- Born: John Campbell Thomas 7 August 1935 Hamilton, New Zealand
- Died: 22 December 2019 (aged 84) Oamaru, New Zealand
- Occupation: Theatre director
- Years active: 1964–1999

= Campbell Thomas =

New Zealand theatre director, designer, and artist (1935–2019)

John Campbell Thomas (7 August 1935 – 22 December 2019) was a New Zealand theatre director, designer and artist. He worked in the United States, primarily at the Dallas Theater Center in Texas, from 1964 to 1984, before returning to New Zealand where he was artistic director at the Fortune Theatre, Dunedin, between 1985 and 1999.

== Early life and education ==
Thomas was born in Hamilton on 7 August 1934, and was educated at Auckland Grammar School. He worked initially as a bacteriologist, dabbling in amateur theatre where he met his actress wife Jacque in an Auckland Repertory production of The Crucible.

== Work ==
In 1964, Thomas went to the United States to train and subsequently work at the Dallas Theater Center. Apart from briefly returning to Christchurch in 1967 to work at the Canterbury Theatre Company, he remained in the United States for 20 years, in Dallas and, later, Arkansas and Florida.
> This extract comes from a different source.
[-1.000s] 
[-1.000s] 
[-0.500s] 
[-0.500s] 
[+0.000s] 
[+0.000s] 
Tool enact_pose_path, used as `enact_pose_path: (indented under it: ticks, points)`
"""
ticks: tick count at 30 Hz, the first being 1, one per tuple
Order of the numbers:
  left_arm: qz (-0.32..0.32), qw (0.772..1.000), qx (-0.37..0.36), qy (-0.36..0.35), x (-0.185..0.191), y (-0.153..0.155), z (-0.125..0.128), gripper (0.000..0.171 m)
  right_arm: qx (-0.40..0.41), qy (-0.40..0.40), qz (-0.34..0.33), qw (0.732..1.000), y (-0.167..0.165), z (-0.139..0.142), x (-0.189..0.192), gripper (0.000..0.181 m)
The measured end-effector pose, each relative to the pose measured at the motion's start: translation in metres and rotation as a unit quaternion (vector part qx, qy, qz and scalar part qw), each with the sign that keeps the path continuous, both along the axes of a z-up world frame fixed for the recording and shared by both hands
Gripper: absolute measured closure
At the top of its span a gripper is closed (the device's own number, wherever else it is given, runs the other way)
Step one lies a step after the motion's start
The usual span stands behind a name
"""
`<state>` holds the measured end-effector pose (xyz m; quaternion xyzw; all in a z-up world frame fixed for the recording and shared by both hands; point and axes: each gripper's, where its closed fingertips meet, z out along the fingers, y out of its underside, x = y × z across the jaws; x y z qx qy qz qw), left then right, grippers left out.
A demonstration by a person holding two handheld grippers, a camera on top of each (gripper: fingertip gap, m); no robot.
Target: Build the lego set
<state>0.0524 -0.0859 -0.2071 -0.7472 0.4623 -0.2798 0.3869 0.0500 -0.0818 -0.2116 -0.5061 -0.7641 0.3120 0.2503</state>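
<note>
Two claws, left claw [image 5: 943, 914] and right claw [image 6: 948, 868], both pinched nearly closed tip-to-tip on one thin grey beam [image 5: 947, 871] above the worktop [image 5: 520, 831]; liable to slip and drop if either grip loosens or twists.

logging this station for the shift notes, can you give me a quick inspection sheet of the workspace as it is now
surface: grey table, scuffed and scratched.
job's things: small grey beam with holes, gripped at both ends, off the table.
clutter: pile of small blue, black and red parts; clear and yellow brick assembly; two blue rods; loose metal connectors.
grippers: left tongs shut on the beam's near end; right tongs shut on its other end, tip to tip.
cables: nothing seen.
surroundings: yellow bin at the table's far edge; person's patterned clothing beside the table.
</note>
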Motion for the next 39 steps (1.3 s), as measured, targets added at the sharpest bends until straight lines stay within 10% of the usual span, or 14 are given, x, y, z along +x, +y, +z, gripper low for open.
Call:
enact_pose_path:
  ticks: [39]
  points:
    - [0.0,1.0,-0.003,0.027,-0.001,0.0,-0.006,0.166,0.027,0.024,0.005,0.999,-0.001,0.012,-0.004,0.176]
Returning to New Zealand in 1985 to take up the position of artistic director of the Fortune Theatre in Dunedin, Thomas directed and designed over 90 productions between 1985 and 1999. These included world premieres of sundry plays and musicals by Roger Hall: Love Off the Shelf (1986), The Share Club (1987), After the Crash (1988), Mr Punch (1989), Making It Big (1991), By Degrees (1993), Social Climbers (1995), C'mon Black (1995), Dirty Weekends (1997) and The Book Club (1999).

During Thomas's years at the helm the Company aimed to bring to Dunedin audiences the best of contemporary English language drama from throughout the world. In 44 instances these were the first productions in New Zealand of these plays. In addition to British, Australian and Canadian works he put particular emphasis on American drama, frequently presenting off-Broadway and regional successes.

His one pre-20th century production was of the 1606 Jacobean satire, The Revenger's Tragedy, which received its New Zealand professional premiere at the Fortune in 1995 with the aid of a special grant from Creative New Zealand.

==Later life and death==
In the 2001 New Year Honours, Thomas was appointed a Member of the New Zealand Order of Merit, for services to theatre.

In retirement, Thomas lived in North Otago. He engaged in wood sculpture, and the Moray Gallery in Dunedin hosted two exhibitions of his work. His wife, Jacque, died in 2008. Thomas died in Oamaru on 22 December 2019, aged 84.